Cour d’assises !

Nous avons appris avec une intense satisfaction et une très vive émotion la mise en accusation de M.P devant la Cour d’assises pour viols, suite à la plainte de Mme C. auprès de qui l’AVFT intervient depuis plus de deux ans maintenant.

Cette décision fait suite à un classement sans suite et à l’appel d’une ordonnance de non-lieu par la victime. La chambre de l’instruction, contre les réquisitions de l’avocat général, a infirmé l’ordonnance de non-lieu, en considérant que « la grande différence d’âge existant entre eux, leur différence de personnalité et d’expérience de vie, une situation pouvant faire apparaître Mme C sous la dépendance économique et professionnelle de M. P, le tout pouvant générer une totale emprise psychologique exercée sur Mme C, qui serait alors soumise à une contrainte morale très forte, puisque étant placée dans une situation de fragilité et de faiblesse face à M. P., il apparaît que suffisamment de charges peuvent être réunies qui priveraient les relations sexuelles matériellement établies, ayant existé entre Mme C et M. P, du réel et libre consentement de la jeune femme, et qui permettent donc de recevoir la qualification criminelle de viols« .

Mme C, qui a déposé plainte il y a cinq ans, en a pleuré de soulagement : sa plainte ne se terminera pas dans le silence et le huis clos de la chambre de l’instruction. Elle sera entendue par la justice, et M.P. devra s’expliquer en public sur les viols qu’il a commis.
Ce renvoi devant la Cour d’assises, outre qu’il n’est que justice, récompense l’exceptionnelle ténacité de la jeune femme, qui se bat depuis l’âge de 19 ans.
C?est également le fruit d’un important travail de l’AVFT et de Me Ovodia, l’avocat de Mme C.

L’émotion suscitée par cette décision est liée au fait que les viols commis sans violence physique ou menace d’une arme, mais dans une situation de contrainte psychologique ou économique sont rarement pris en compte par la justice.

Mais elle n’est que l’aboutissement normal d’une instruction pour crime pour laquelle il existe des éléments.

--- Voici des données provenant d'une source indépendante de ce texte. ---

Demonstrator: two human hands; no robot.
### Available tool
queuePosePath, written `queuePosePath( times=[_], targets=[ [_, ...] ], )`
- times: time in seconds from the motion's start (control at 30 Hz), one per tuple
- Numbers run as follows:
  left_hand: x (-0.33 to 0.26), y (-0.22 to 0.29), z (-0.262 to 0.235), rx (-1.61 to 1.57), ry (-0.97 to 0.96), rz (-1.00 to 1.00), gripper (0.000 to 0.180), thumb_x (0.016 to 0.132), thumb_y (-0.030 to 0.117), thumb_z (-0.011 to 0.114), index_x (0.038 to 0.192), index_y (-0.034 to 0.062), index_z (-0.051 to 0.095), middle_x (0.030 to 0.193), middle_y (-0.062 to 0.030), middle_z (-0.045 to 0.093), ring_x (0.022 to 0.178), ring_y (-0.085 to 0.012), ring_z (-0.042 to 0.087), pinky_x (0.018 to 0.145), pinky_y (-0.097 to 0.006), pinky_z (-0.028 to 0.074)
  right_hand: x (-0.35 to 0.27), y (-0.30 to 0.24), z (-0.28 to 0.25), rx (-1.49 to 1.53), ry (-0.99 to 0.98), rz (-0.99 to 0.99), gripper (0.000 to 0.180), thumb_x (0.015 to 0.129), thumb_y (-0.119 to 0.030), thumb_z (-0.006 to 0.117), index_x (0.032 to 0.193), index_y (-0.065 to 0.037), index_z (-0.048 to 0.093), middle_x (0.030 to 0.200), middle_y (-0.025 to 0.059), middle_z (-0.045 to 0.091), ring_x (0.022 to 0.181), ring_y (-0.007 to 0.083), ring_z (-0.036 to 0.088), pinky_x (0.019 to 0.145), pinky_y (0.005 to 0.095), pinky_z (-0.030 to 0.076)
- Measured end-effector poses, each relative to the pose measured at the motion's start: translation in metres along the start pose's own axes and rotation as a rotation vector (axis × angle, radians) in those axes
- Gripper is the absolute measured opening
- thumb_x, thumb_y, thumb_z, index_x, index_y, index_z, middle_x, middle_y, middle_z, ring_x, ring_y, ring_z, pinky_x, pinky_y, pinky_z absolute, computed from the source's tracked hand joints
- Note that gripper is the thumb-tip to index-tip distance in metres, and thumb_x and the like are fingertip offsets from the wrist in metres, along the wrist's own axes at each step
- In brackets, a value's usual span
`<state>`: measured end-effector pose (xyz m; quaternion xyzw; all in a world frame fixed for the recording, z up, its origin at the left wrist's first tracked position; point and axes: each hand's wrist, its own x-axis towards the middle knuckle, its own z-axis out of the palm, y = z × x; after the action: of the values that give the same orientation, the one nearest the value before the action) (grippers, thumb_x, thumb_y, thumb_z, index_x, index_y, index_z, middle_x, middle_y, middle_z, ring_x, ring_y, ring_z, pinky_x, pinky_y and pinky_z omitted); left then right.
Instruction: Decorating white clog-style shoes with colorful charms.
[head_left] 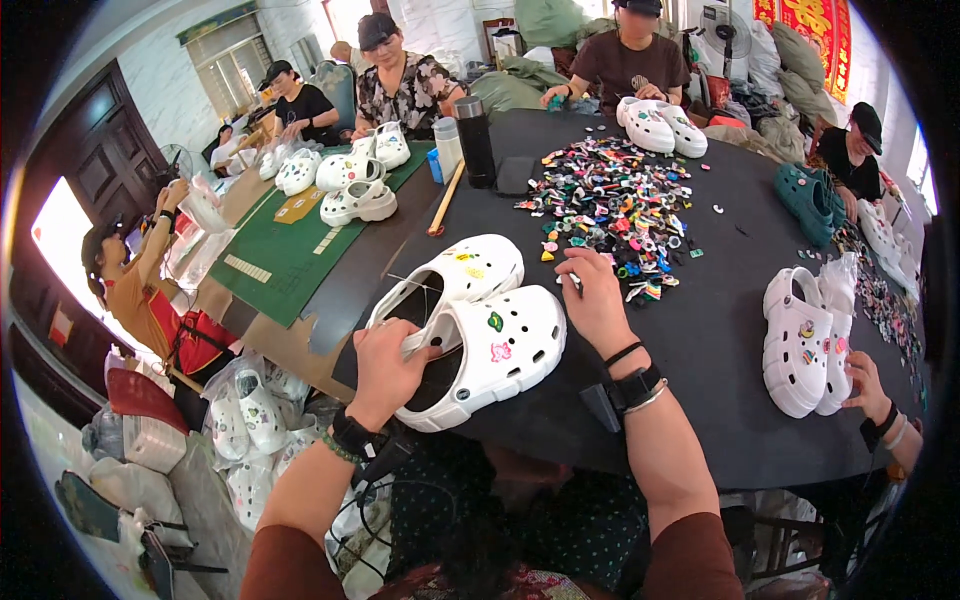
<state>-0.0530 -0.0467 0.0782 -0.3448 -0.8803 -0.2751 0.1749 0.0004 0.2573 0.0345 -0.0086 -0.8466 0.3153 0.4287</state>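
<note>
Two white clogs [470, 320] lie side by side near the table's [720, 400] near edge; the left hand [385, 370] grips the nearer clog's heel strap, the right hand [597, 300] pinches a small charm [572, 281] beside the far charm pile [615, 205].

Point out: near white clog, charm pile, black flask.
near white clog [515, 340], head view: on its perforated toe top.
charm pile [610, 205], head view: on the middle of the heap of coloured pieces.
black flask [477, 148], head view: on its upright body.
</note>
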Motion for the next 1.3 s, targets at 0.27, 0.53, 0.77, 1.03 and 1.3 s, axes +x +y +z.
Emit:
queuePosePath(
  times=[0.27,0.53,0.77,1.03,1.3],
  targets=[
    [-0.011,0.011,0.000,0.029,0.123,0.058,0.020,0.069,0.015,0.077,0.080,0.0044,0.064,0.078,-0.0073,0.060,0.081,-0.0283,0.059,0.080,-0.040,0.035,0.004,-0.004,-0.003,0.021,0.018,-0.018,0.016,0.080,0.004,0.064,0.095,-0.002,0.063,0.109,0.0149,0.065,0.103,0.0346,0.059,0.092,0.0423,0.048],
    [-0.017,0.013,0.000,0.066,0.156,0.030,0.023,0.071,0.021,0.079,0.083,0.0067,0.065,0.082,-0.0064,0.060,0.085,-0.0280,0.058,0.080,-0.041,0.035,0.006,-0.026,-0.004,0.069,-0.021,-0.092,0.018,0.081,0.000,0.065,0.099,-0.003,0.063,0.111,0.0147,0.065,0.108,0.0350,0.059,0.096,0.0424,0.046],
    [-0.016,0.009,0.004,0.051,0.147,0.032,0.024,0.071,0.024,0.079,0.082,0.0068,0.065,0.080,-0.0080,0.059,0.084,-0.0300,0.058,0.079,-0.042,0.035,0.020,-0.092,0.000,0.146,-0.187,-0.273,0.027,0.082,-0.010,0.070,0.107,-0.004,0.062,0.128,0.0182,0.055,0.111,0.0349,0.056,0.098,0.0437,0.045],
    [-0.015,0.012,0.009,0.048,0.193,0.032,0.030,0.069,0.026,0.082,0.083,0.0065,0.065,0.078,-0.0069,0.058,0.082,-0.0287,0.058,0.078,-0.041,0.036,0.033,-0.157,0.026,-0.453,-0.680,-0.428,0.036,0.072,-0.013,0.073,0.107,-0.008,0.066,0.135,0.0183,0.047,0.099,0.0326,0.062,0.075,0.0408,0.054],
    [-0.015,0.006,0.004,0.012,0.169,0.002,0.029,0.067,0.025,0.084,0.082,0.0066,0.067,0.080,-0.0071,0.059,0.088,-0.0290,0.058,0.080,-0.042,0.037,0.039,-0.164,0.056,-0.685,-0.700,-0.324,0.021,0.075,-0.014,0.066,0.093,-0.005,0.072,0.135,0.0269,0.051,0.085,0.0336,0.068,0.068,0.0411,0.057]
  ],
)
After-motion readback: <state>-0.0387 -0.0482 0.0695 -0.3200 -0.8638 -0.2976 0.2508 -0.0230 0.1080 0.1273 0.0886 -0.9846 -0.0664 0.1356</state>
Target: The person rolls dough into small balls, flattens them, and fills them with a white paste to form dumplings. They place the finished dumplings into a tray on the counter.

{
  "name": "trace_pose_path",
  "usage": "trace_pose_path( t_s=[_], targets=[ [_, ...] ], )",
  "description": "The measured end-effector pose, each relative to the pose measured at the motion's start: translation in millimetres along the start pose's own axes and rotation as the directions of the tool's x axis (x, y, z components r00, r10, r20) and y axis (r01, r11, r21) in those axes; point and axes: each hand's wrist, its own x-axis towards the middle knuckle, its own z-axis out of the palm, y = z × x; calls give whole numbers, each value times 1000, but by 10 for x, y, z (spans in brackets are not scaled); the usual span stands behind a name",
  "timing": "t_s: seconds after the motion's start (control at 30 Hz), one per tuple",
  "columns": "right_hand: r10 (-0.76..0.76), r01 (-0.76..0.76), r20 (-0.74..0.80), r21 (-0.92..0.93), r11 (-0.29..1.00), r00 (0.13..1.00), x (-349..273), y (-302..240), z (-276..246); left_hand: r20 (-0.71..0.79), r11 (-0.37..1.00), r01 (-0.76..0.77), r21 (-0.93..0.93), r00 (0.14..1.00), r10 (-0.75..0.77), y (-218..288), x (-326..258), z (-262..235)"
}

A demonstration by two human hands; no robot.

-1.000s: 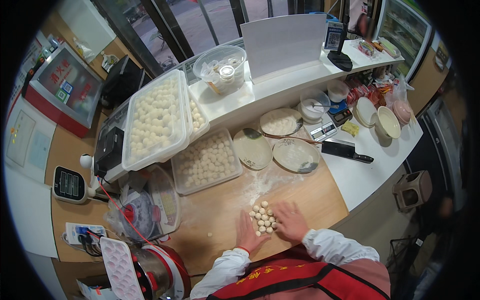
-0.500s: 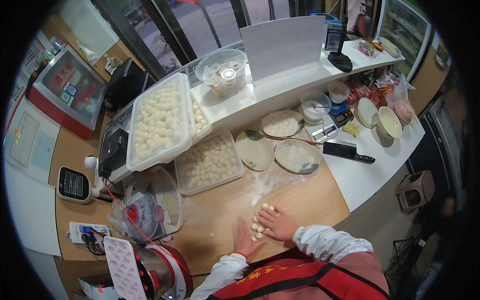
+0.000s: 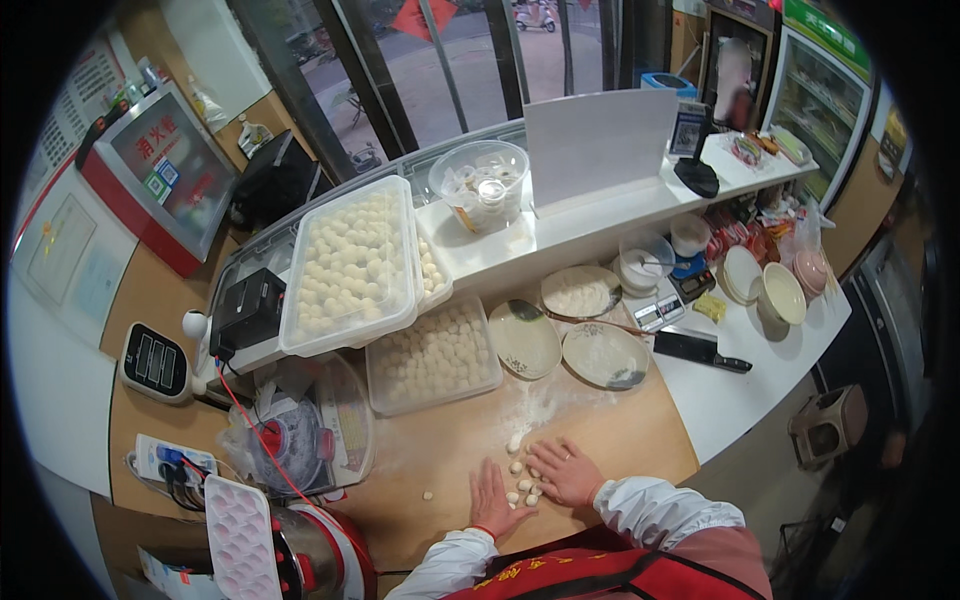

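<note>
Several small pale dough pieces [image 3: 516, 467] lie in a loose cluster on the floured wooden board [image 3: 610, 430]. My left hand [image 3: 492, 503] rests flat along the cluster's left side, fingers stretched out and thumb toward the pieces. To its right, my right hand [image 3: 565, 474] lies palm down with fingers extended, at the cluster's right edge; what is under its palm is hidden. One small dough bit [image 3: 428, 495] sits alone left of my left hand. Beyond, a clear plastic tub [image 3: 385, 405] holds many round dough balls.
Oval plates [image 3: 528, 342] stand at the board's far edge. A cleaver [image 3: 700, 350] lies on the white counter beside a small scale [image 3: 660, 313]. A larger box of dough balls [image 3: 350, 255] is stacked far left. At near left are a mixer [image 3: 310, 550] and a red cable [image 3: 250, 420].
The head view has tilted up, so the scene sits lower. My right hand has shifted slightly right, and the dough pieces between my hands are more exposed and spread.
</note>
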Motion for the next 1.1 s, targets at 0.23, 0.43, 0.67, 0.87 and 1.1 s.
trace_pose_path(
  t_s=[0.23, 0.43, 0.67, 0.87, 1.1],
  targets=[
    [48, -46, 9, -171, 984, 999, 401, -29, 260, -167, 988, -135, 74, 975, 145, 94, 470, 212],
    [5, -2, 111, -22, 1000, 994, -220, -29, 46, -82, 991, -130, -16, 988, 128, 72, 112, 80],
    [54, -55, 20, 50, 997, 998, 201, 28, 73, -97, 994, -104, -21, 990, 101, 75, 230, 23],
    [518, -473, 21, 443, 762, 855, 897, 218, -230, -420, 953, 127, -277, 876, -239, -416, 370, -165],
    [-10, -22, -168, -185, 983, 986, 1801, 440, -376, -288, 605, 169, -778, 760, -582, -787, 838, -453]
  ],
)
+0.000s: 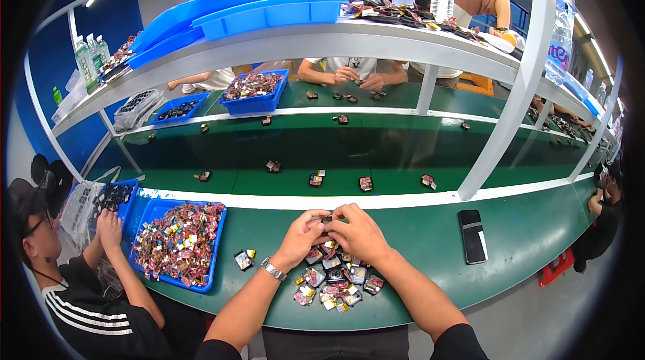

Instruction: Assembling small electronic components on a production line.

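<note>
My left hand (302, 235) and my right hand (358, 233) meet in front of me, fingers closed round a small dark electronic unit (326, 219). Fingers cover most of it, so its details are hidden. Just below my hands, on the green bench (416, 266), lies a heap of similar small black-cased units (334, 276) with red circuit boards and white and yellow labels. One loose unit (244, 260) sits apart, left of my left forearm. My left wrist wears a metal watch (272, 268).
A blue tray (220, 252) of small red-and-white parts stands left, beside a seated co-worker (87, 293). A smartphone (473, 236) lies right. Beyond a white rail, a conveyor belt (383, 151) carries scattered units. Overhead, a shelf (302, 37) holds blue trays. Another person's hands (363, 79) work opposite.
</note>
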Tool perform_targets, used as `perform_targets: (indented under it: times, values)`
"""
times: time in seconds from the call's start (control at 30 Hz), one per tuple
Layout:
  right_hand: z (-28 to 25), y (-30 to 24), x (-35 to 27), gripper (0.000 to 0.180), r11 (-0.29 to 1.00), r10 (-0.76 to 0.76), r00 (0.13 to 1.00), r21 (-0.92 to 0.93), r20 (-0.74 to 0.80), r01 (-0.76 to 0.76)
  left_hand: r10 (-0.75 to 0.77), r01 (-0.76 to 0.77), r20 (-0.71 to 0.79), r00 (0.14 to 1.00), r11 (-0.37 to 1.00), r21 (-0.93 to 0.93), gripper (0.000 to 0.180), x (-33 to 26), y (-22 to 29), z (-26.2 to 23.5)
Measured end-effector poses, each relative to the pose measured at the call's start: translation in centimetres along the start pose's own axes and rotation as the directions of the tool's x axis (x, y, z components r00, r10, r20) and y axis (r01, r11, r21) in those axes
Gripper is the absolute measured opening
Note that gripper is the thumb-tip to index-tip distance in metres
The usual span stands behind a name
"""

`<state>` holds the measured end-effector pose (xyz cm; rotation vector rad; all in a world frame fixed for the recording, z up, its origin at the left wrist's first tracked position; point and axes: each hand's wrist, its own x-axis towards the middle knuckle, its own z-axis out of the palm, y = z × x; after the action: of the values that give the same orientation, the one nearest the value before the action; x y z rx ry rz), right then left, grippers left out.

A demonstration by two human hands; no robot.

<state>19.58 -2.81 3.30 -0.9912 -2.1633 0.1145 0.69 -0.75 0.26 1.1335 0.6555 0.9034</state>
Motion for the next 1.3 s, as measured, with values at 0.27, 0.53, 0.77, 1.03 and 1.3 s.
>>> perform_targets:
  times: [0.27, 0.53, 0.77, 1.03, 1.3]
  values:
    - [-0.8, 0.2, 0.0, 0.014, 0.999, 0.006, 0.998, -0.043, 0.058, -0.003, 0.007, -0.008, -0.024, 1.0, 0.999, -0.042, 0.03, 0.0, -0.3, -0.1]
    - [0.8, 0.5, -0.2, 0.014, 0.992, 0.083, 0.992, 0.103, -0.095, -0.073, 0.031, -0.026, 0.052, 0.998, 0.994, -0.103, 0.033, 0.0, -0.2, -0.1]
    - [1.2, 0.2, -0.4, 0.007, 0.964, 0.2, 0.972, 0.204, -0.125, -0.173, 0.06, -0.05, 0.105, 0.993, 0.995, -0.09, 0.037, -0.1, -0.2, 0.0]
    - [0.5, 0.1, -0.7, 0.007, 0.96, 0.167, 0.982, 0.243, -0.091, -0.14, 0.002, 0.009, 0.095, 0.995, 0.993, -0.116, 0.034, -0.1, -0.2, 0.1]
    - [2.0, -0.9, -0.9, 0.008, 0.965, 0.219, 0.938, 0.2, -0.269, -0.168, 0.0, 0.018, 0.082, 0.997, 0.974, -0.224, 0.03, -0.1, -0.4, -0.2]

En théorie, dès lors qu’il existe des charges suffisantes contre le mis en examen pour des faits de viols, il est alors « mis en accusation devant la Cour d’assises ».

Pourtant, depuis 1985, ce n’est que la cinquième fois qu’une procédure pour viols aboutit à une mise en accusation devant une Cour d’assises, dans les dossiers suivis par l’AVFT.
L’AVFT accompagne des victimes de violences sexuelles au travail depuis 24 ans et environ 20% de ces personnes nous saisissent pour des viols.

Que deviennent alors toutes les autres plaintes pour viols (sans compter toutes celles qui sont classées sans suite ou qui se terminent sur un non-lieu) ?

Elles sont massivement « déqualifiées »: elles vont le plus souvent donner lieu à un renvoi devant le tribunal correctionnel pour agressions sexuelles, parfois même pour harcèlement sexuel.

Ce dossier est donc une exception dans une politique de correctionnalisation massive des viols en France.

Les raisons de cette politique sont diverses.

Le budget requis pour la mise en place d’une Cour d’assises est bien supérieur à celui d’un procès correctionnel : les jurés doivent être dédommagés, les juges siégent pendant plusieurs jours, voire plusieurs semaines.

Mais la raison principale tient surtout dans la spécificité des violences sexuelles; nous n’avons jamais entendu parler de politique de correctionnalisation des meurtres.

En France, la moitié des condamnations aux assises concerne déjà des viols.
Cette proportion serait politiquement inassumable si tous les viols étaient traités comme tels.
C’est probablement cette vérité que l’on tente de camoufler.
Au détriment des victimes.
Au bénéfice des violeurs.
Au détriment encore d’une vraie politique de lutte contre les violences sexuelles en France.

Cette décision est une exception encore car elle prend en compte la contrainte morale et la question du consentement, toujours centrale dans les viols au travail.
Elle renoue avec des jurisprudences favorables aux femmes, qui déjouent réellement les stratégies des agresseurs.

Au-delà de cette première victoire personnelle pour Mme C., cette décision est gratifiante et réjouissante en ce qu’elle traduit une reconnaissance de l’analyse féministe des violences.